In the air conditioned room we sat
Facing each other, though not really
Facing each other.
If chanced to catch the other’s eyes
We glanced swiftly away – and then
Would covertly watch each other.
We waited our turn – though having arrived later
I guessed he would go in first.
It was awkward, our faces said, to sit
In nothing but a gown that reached just below our knees
And flaps held together by bits of Velcro.
Sometimes, I saw him demurely pulling down
The gown; the inside of his thighs could be seen.
To the head-capped, green-gowned who passed by now and then
We would have seemed like specimens in the biology lab
To be dissected
To be disemboweled
And sewn up back.
It looked lewd
The tubes stuck to our hands
That ended up in sachets hung from stands.
My forearm, shaven, felt embarrassingly nude.
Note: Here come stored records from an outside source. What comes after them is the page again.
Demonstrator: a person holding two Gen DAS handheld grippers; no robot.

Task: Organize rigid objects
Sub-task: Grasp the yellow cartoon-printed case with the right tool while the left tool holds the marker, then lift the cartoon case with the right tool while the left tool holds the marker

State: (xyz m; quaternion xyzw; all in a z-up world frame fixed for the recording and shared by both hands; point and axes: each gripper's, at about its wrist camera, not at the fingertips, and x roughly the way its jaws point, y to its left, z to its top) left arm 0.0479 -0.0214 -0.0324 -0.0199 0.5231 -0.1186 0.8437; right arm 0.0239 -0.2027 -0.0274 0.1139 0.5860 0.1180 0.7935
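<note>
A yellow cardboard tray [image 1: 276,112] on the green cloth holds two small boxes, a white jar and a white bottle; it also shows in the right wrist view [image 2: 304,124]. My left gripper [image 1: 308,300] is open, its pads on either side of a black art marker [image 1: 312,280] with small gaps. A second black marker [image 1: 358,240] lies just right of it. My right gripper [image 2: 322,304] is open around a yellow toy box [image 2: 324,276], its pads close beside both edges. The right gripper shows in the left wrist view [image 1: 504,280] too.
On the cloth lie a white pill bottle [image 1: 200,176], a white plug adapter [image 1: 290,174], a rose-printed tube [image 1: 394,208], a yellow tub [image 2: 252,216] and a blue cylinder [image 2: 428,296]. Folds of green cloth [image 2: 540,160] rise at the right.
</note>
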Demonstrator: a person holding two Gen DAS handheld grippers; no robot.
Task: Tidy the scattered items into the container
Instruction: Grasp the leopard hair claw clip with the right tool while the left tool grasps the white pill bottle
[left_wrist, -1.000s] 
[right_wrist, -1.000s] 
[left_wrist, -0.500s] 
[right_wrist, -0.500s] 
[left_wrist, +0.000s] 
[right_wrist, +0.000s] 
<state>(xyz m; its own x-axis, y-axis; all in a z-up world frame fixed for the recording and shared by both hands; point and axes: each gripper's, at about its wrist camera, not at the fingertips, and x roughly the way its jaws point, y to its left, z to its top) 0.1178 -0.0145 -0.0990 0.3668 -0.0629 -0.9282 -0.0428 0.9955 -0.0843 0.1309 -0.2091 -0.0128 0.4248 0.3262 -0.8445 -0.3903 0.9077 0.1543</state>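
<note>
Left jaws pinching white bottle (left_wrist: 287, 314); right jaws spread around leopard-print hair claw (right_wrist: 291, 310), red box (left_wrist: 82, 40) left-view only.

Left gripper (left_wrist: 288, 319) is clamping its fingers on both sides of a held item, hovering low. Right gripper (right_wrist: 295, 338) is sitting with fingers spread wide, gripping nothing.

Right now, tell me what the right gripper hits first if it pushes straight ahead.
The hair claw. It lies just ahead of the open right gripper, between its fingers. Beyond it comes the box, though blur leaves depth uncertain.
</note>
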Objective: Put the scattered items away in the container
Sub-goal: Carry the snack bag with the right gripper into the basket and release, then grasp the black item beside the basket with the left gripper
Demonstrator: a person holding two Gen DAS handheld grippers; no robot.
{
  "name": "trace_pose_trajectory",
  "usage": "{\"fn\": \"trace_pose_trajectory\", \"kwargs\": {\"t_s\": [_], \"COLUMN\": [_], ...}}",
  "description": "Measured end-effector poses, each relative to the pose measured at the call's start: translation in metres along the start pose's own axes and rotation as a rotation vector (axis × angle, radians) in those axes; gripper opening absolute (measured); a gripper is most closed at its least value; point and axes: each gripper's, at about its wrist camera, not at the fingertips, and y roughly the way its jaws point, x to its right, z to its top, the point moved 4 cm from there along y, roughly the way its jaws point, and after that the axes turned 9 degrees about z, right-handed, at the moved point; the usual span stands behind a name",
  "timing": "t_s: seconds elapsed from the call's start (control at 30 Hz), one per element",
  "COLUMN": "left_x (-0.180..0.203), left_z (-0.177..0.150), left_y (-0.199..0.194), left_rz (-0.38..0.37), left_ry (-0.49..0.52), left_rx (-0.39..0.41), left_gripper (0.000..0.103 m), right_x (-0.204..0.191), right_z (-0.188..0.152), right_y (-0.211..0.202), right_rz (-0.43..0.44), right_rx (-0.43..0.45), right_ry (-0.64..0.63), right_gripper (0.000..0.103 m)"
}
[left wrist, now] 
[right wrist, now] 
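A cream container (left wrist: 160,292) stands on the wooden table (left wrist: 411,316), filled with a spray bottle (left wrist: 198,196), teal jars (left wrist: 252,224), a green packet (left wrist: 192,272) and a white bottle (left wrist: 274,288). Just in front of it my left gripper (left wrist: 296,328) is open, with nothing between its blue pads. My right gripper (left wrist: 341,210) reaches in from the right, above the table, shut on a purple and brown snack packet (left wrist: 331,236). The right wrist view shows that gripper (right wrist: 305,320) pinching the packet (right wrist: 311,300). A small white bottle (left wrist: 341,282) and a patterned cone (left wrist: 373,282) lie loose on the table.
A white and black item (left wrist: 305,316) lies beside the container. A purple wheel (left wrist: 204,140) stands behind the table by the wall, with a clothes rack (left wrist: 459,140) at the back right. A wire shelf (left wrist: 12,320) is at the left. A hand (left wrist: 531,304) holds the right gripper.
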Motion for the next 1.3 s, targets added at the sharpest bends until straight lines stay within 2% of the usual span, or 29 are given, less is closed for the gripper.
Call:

Our hearts were hung in question marks
As catheters would wriggle up our veins
Probe the innards of our hearts, if need be
Balloon, stent or bypass – new words in my vocabulary.
Caught unawares, our glances meet – he smiles; I smile back.
He could be in his seventies, I in my fifties.
We exchange pleasantries,
Strangely comforted by each other
Like comrades in despair.
Whenever the swing door opened
I could see my wife, friends standing outside
A glimpse of a face, a smile, a wave of the hand.
Calm, I waited, wondering with regret
How my dogs would miss me
Not knowing what befell me
What prevented me
From coming home.
Then I realized that if I were to die
It would be this old man’s face
That I would carry to my grave.
I was comforted, in a strange way
That even in my dogs’ memories
I am unlikely to find a permanent place.